- Dataset extract -
BEGIN
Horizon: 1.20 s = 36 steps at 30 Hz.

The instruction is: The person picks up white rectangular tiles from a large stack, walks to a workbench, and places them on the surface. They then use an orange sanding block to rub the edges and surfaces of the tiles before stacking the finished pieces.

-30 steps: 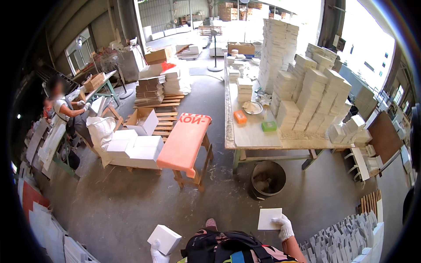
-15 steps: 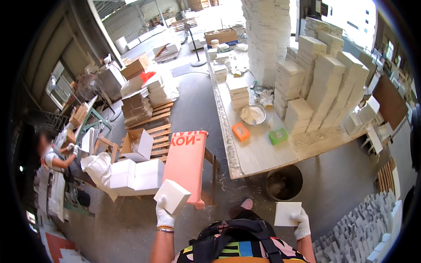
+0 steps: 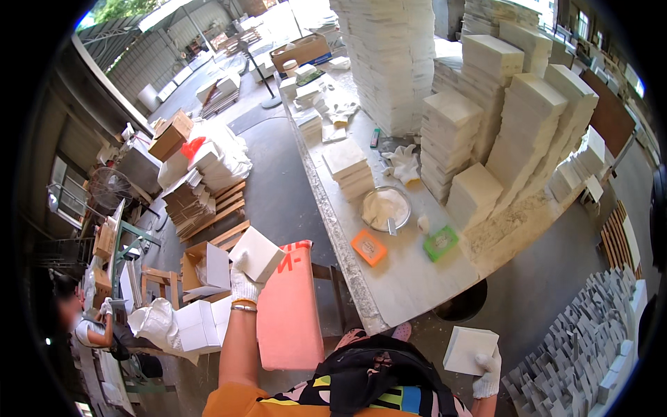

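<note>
One block: left of centre, clamped in our left hand; we see it higher in the frame than a second ago.
Bench: pink, just right of the block; we cannot tell whether they touch.
Table: its corner now reaches lower centre, so our pieces seem closer.
Slab: lower right, clamped in our right hand, barely shifted.

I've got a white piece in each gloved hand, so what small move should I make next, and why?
I'd probably lower the left hand and rest its white block on the pink-covered bench: the block appears beside the bench's far left corner, and the right hand is occupied with another white piece.
</note>
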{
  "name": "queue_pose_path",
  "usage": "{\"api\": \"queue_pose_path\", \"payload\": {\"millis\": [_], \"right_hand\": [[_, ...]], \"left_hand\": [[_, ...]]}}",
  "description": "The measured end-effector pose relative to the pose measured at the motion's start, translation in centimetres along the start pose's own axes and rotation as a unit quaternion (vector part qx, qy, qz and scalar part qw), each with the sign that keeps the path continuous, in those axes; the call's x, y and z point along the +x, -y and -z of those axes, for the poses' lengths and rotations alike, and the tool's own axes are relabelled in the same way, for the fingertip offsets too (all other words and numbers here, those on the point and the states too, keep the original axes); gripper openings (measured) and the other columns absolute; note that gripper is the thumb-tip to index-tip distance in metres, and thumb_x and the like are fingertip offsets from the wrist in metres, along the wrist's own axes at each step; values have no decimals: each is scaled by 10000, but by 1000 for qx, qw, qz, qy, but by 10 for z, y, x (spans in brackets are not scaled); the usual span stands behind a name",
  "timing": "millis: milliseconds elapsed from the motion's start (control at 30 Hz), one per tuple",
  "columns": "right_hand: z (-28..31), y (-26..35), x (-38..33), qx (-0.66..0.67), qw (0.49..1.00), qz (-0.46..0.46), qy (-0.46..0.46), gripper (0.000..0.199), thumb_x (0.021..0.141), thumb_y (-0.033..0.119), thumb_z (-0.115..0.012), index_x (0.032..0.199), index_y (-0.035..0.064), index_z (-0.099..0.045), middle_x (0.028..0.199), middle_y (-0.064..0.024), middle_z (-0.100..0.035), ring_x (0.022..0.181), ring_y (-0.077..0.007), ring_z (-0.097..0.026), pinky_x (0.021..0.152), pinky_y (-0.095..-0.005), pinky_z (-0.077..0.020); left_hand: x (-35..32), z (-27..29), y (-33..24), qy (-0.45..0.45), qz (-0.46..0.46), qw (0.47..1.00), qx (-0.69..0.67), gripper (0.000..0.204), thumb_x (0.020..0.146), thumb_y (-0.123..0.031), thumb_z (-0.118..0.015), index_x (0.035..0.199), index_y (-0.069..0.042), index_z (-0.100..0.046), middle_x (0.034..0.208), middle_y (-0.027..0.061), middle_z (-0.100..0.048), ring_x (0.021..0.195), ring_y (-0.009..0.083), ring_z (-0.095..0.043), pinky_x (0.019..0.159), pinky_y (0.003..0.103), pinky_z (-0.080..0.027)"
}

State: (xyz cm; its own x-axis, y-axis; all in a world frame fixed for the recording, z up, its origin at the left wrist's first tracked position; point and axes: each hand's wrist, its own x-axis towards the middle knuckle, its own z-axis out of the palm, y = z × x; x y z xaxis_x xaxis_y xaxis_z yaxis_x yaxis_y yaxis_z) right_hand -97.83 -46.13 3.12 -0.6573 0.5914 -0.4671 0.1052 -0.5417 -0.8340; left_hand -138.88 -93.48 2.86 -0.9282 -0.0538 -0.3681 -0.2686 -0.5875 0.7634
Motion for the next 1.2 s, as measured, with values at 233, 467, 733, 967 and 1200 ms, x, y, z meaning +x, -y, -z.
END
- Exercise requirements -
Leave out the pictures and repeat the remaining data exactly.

- The completed task -
Horizon: 1.20 s = 36 steps at 30 Hz.

The instruction is: The person picks up white rectangular tiles from a large stack, walks to a workbench, and places them on the surface. They then use an orange sanding block to rub the edges and surfaces of the tiles before stacking the finished pieces.

-30 steps: 
-15 steps: 
+0 steps: 

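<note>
One block: left of centre, clamped in our left hand; we see it higher in the frame than a second ago.
Bench: pink, just right of the block; we cannot tell whether they touch.
Table: its corner now reaches lower centre, so our pieces seem closer.
Slab: lower right, clamped in our right hand, barely shifted.

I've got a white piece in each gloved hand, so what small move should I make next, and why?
I'd probably lower the left hand and rest its white block on the pink-covered bench: the block appears beside the bench's far left corner, and the right hand is occupied with another white piece.
</note>
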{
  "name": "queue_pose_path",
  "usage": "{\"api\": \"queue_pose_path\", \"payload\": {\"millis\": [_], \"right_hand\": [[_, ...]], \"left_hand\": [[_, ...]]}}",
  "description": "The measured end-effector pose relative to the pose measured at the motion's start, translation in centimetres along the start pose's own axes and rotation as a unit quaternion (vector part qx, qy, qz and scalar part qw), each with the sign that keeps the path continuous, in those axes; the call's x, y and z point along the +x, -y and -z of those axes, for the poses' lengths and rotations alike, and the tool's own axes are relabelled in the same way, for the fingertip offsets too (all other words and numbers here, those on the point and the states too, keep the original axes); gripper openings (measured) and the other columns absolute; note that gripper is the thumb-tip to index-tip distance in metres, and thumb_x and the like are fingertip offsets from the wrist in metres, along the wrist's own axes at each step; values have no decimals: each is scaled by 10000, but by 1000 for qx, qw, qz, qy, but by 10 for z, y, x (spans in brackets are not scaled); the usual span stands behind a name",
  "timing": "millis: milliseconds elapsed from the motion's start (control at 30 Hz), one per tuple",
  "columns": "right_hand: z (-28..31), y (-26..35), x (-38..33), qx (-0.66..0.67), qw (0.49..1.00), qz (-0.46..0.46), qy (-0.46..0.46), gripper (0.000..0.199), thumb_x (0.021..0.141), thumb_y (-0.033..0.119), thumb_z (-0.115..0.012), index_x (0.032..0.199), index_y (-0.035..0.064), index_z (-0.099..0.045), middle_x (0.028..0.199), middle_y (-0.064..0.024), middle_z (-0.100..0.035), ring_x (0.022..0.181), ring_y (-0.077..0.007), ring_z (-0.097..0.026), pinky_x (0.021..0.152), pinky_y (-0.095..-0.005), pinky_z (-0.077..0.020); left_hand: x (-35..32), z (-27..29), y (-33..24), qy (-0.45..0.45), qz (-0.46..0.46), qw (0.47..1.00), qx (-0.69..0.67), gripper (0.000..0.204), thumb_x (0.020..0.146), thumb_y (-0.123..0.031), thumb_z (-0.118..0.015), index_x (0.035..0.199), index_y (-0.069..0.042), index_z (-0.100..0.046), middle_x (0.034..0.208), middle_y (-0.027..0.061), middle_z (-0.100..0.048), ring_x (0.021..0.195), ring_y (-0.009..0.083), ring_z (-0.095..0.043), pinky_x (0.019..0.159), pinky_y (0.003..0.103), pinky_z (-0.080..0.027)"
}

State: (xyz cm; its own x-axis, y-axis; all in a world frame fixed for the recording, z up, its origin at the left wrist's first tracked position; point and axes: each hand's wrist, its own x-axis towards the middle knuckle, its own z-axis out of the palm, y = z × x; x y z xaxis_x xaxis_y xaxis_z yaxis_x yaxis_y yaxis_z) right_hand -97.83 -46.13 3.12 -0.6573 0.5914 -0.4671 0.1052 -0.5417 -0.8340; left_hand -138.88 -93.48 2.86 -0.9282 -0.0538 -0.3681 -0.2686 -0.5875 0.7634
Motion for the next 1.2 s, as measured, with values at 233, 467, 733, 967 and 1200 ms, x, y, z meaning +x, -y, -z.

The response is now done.